I've already established the complexity of the data labeling setup process and the reality of the budgets involved in data labeling. Let us now dive into the functions:
- Annotation infrastructure
- Workforce options
- End-to-end (E2E) project management
The sophistication of these functions depends on the volume of the data collected for annotations and the number of human annotators required. For example, depending on the data volume, the annotation tooling can be 100% manual or very sophisticated with various auto-validation checks or ML assistance to minimize human errors and ensure higher data throughputs.
The workforce can be 100% internally-sourced or outsourced to low-cost countries, depending on data volumes selected for annotations. A hybrid multi-vendor option is more useful when annotator requirements exceed 1000.

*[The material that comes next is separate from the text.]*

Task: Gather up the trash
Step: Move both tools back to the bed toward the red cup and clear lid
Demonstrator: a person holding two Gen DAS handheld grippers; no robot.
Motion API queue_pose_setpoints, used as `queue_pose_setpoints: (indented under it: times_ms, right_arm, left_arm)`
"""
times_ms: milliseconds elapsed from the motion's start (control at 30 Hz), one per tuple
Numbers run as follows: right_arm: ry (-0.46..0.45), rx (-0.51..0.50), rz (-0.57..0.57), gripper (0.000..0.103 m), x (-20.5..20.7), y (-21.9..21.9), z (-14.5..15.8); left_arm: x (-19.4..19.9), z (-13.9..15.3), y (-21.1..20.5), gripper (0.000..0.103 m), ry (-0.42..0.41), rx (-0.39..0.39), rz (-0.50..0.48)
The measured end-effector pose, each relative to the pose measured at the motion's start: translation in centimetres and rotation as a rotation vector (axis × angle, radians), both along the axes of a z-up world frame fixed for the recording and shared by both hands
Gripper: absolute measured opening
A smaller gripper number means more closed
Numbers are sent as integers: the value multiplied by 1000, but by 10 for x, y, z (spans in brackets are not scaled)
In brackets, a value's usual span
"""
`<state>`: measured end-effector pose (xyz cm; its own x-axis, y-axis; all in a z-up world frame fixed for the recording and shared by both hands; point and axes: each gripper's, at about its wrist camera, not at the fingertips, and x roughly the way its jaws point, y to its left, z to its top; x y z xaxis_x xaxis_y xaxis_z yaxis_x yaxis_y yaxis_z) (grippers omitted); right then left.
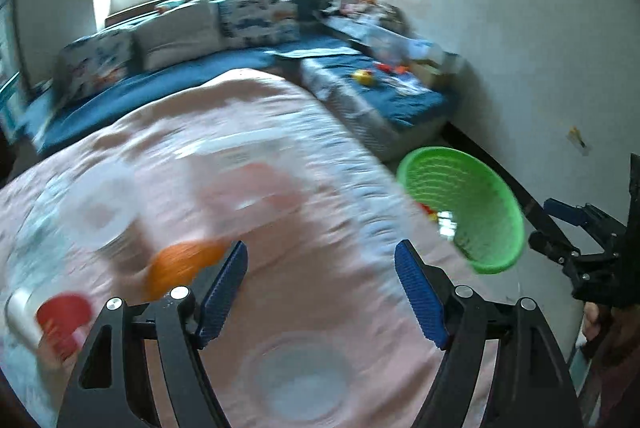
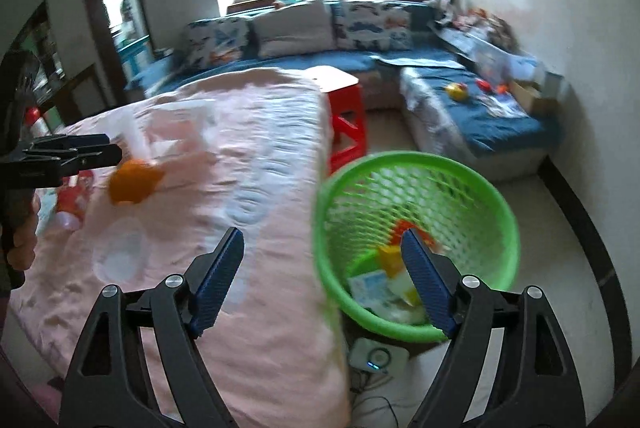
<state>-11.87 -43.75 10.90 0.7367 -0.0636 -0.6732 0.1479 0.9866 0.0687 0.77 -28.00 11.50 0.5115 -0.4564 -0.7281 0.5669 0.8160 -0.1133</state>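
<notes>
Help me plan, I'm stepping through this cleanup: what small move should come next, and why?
Probably bring the left tool to the orange piece on the pink cloth. Both tools stand open and empty, the green basket already holds scraps, and that piece lies nearest its fingers.

Blue ribbed pads tip the black left gripper [image 1: 320, 260] and black right gripper [image 2: 322, 252]. Beneath both spreads a pink cloth [image 2: 256, 195] with pale white ring patterns. A bright green mesh basket [image 2: 472, 183] sits ahead of the right gripper's right finger, holding orange, yellow and white scraps. An orange peel [image 2: 134, 181] lies ahead to its left, beyond it a red stool [image 2: 348, 123].
</notes>
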Motion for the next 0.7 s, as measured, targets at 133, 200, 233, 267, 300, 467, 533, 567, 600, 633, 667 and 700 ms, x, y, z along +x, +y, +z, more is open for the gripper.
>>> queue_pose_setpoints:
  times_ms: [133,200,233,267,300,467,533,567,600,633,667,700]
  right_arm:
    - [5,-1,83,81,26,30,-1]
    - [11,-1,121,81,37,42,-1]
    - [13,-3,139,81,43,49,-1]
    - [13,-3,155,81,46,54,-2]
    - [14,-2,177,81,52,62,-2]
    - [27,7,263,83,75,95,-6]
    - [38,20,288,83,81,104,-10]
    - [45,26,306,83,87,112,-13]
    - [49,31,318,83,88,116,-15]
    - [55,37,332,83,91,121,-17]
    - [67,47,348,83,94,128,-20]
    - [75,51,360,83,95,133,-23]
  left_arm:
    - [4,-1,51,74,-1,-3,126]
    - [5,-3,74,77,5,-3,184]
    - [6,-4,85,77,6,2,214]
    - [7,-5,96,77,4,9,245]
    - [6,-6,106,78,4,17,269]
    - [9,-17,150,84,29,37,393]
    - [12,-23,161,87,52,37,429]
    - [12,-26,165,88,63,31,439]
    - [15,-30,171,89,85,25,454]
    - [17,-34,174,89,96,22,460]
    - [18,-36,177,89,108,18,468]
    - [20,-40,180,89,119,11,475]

Efficient project management of 10s vs. 1000s of human annotators produces very different problems. The former does not require any complex project management, but the latter requires sophisticated software to train annotators, allocate labeling tasks, track performance on the accuracy, speed, consistency and more. It is very similar to monitoring an assembly line.
Leverage TELUS International's AI Data Solutions
This decision framework is compatible with the requirements of most ML teams. However, other critical factors like data security and automation influence labeling strategies, adding an extra layer of complexity to this otherwise simple framework.

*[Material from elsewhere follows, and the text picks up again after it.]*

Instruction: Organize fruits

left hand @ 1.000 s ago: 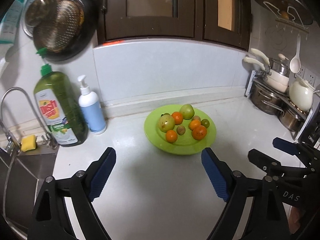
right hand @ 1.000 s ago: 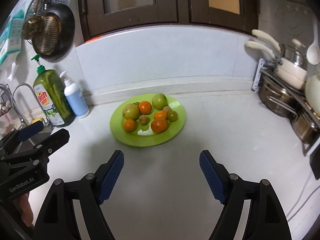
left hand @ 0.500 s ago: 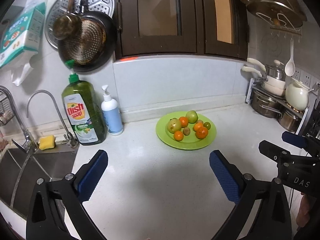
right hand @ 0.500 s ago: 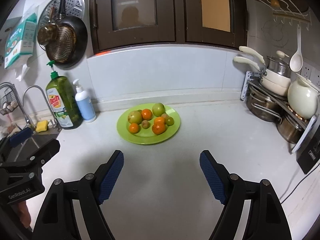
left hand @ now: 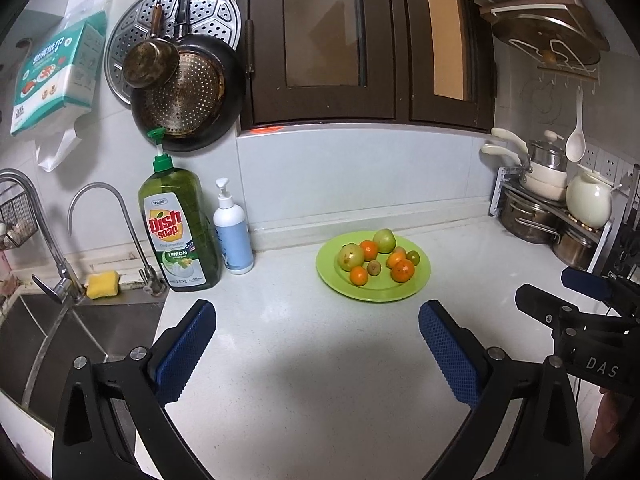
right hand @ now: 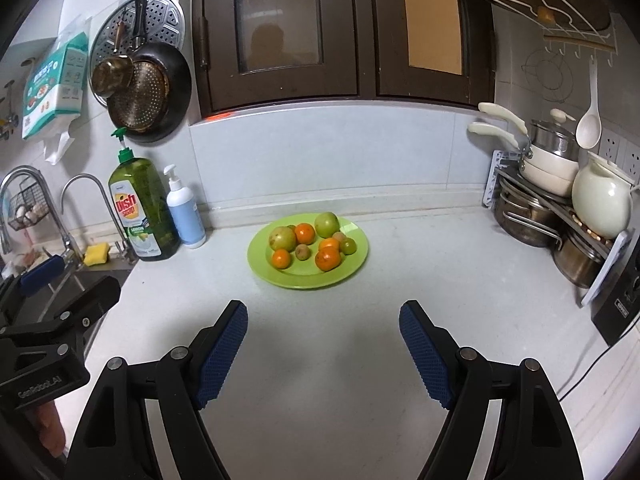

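A round lime-green plastic plate (right hand: pixel 352 262) lies flat on the white surface (right hand: pixel 320 360), a little above the middle of the right wrist frame and right of centre in the left wrist frame. On it sit nine fruits, close together. Four small orange mandarins (right hand: pixel 328 259) are spread across the plate. Two large yellow-green round fruits (right hand: pixel 282 238) sit at the plate's left and far side. A small green round fruit (right hand: pixel 348 246) lies at the right. Two brownish kiwi-like fruits (right hand: pixel 302 252) lie among them, one partly hidden.
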### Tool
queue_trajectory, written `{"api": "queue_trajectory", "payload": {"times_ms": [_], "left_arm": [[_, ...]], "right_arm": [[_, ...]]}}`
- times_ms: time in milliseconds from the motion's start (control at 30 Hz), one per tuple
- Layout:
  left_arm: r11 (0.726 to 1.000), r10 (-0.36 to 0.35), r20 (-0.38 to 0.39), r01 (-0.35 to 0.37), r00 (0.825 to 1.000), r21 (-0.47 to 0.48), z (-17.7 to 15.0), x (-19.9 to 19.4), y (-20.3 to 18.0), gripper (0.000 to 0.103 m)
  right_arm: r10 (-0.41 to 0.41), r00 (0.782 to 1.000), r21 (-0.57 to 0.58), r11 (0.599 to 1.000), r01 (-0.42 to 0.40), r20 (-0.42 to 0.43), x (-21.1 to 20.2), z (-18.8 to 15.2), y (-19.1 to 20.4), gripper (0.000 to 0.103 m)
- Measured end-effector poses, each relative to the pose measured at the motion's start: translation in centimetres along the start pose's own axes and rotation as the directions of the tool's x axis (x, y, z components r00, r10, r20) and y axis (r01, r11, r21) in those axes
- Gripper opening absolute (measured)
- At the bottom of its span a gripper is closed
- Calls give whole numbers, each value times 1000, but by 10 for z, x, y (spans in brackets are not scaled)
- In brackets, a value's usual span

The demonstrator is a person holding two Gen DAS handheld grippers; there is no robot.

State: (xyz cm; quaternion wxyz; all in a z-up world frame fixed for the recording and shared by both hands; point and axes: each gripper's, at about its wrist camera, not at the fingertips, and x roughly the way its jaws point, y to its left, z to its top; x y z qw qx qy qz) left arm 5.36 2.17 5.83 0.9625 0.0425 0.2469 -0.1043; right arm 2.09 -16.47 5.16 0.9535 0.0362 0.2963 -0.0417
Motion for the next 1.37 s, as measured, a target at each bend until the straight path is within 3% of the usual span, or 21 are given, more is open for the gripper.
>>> {"api": "queue_trajectory", "payload": {"times_ms": [1367], "left_arm": [[1000, -17, 4, 17, 1000, 2, -5, -11, -4, 103]], "right_arm": [[-7, 1000, 7, 1000, 7, 15, -17, -7, 2, 79]]}}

Based on this realistic framework, TELUS International has built a sophisticated and secure suite of annotation infrastructure and workforce solutions to help small, mid-sized and large companies seamlessly power their data pipelines for the faster development of AI applications.
I hope this framework will help the industry players avoid pitfalls that come with incorrect data labeling architecture decisions due to common misbeliefs, helping the ML community build highly accurate AI models faster than ever.